In this repository, you can find the library's source code, the installation command, some getting-started examples (including Jupyter Notebooks), and documentation regarding its use.

Enjoy it!

Installation


pip install fedartml

Get started

The following are examples to start using FedArtML to partition centralized data into Federated one considering label, feature and quantity skewness. You can also check broader guides to use this tool on the examples folder.

Label skew

Plotting an interactive stacked bar plot (with sliders) per each local node (client) and label's classes using the Dirichlet method.

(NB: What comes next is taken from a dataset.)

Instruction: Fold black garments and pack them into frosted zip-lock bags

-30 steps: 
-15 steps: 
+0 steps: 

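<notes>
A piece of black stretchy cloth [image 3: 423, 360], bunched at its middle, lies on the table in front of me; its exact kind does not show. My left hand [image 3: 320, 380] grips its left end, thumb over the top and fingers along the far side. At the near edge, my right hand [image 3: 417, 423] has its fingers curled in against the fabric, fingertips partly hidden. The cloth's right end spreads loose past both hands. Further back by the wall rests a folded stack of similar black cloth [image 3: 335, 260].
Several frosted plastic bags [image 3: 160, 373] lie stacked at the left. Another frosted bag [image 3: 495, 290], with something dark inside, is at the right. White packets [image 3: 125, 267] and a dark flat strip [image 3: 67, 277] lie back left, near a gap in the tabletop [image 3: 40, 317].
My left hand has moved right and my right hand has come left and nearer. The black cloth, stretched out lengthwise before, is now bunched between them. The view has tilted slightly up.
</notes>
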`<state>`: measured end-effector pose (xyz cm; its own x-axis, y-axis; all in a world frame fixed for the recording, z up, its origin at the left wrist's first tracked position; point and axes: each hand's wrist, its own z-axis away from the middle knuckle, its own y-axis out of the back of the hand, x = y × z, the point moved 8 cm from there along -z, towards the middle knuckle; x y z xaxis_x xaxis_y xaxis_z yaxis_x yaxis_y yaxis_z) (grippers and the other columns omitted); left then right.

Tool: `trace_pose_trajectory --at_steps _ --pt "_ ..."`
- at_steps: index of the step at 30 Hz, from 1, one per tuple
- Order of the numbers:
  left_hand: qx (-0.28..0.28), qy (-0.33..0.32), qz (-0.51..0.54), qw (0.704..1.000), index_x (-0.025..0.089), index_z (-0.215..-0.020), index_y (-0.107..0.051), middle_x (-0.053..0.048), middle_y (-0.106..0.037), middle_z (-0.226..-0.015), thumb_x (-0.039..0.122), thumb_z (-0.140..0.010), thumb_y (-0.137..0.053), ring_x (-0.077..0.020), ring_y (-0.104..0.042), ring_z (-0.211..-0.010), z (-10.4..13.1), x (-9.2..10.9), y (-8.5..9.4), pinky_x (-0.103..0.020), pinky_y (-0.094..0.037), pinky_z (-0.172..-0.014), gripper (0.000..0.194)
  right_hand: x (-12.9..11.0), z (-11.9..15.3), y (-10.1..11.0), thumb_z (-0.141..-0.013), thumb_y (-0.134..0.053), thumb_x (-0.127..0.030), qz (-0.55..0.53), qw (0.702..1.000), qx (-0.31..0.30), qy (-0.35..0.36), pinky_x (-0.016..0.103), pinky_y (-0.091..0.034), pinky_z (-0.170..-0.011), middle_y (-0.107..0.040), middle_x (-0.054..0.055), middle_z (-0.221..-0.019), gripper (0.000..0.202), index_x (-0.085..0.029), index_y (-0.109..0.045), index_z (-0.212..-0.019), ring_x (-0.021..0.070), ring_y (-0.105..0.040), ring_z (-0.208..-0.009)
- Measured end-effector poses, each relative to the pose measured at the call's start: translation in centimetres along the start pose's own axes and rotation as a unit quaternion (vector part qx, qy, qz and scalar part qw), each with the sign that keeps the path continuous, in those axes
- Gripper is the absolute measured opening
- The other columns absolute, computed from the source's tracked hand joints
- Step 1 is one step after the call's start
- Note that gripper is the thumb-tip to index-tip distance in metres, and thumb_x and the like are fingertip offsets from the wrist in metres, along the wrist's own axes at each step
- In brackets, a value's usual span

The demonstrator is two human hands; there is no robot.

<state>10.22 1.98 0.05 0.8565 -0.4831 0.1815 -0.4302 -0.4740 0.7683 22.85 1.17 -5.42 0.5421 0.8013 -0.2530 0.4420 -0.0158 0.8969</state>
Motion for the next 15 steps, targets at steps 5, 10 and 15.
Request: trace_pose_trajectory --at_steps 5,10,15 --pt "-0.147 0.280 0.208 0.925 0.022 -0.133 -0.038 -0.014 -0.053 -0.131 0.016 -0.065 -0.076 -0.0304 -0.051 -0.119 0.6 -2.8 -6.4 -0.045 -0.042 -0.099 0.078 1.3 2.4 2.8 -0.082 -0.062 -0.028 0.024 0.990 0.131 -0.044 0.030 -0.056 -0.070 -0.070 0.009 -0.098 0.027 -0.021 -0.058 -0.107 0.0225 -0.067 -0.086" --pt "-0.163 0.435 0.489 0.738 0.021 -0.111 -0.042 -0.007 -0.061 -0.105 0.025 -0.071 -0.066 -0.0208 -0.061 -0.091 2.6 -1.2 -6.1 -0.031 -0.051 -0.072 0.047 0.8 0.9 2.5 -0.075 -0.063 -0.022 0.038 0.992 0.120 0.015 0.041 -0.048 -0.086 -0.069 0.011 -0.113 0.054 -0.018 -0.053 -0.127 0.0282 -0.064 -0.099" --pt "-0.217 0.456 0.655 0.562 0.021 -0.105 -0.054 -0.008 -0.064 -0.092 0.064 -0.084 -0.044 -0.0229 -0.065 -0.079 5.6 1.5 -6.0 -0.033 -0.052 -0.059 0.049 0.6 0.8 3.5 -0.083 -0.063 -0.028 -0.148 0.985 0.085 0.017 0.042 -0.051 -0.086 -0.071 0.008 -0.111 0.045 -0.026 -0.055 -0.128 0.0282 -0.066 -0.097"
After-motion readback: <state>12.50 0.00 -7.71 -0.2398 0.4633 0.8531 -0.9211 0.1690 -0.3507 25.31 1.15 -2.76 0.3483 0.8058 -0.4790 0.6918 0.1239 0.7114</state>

from fedartml import InteractivePlots

from keras.datasets import cifar10



# Load CIFAR 10data

(x_train, y_train), (x_test, y_test) = cifar10.load_data()



# Define (centralized) labels to use 

CIFAR10_labels = y_train



# Instanciate InteractivePlots object

my_plot = InteractivePlots(labels = CIFAR10_labels)



# Show plot

my_plot.show_stacked_distr_dirichlet()

Creating federated data from centralized data using the Dirichlet method.

from fedartml import SplitAsFederatedData

from keras.datasets import cifar10

import numpy as np



# Define random state for reproducibility

random_state = 0



# Load data

(x_train_glob, y_train_glob), (x_test_glob, y_test_glob) = cifar10.load_data()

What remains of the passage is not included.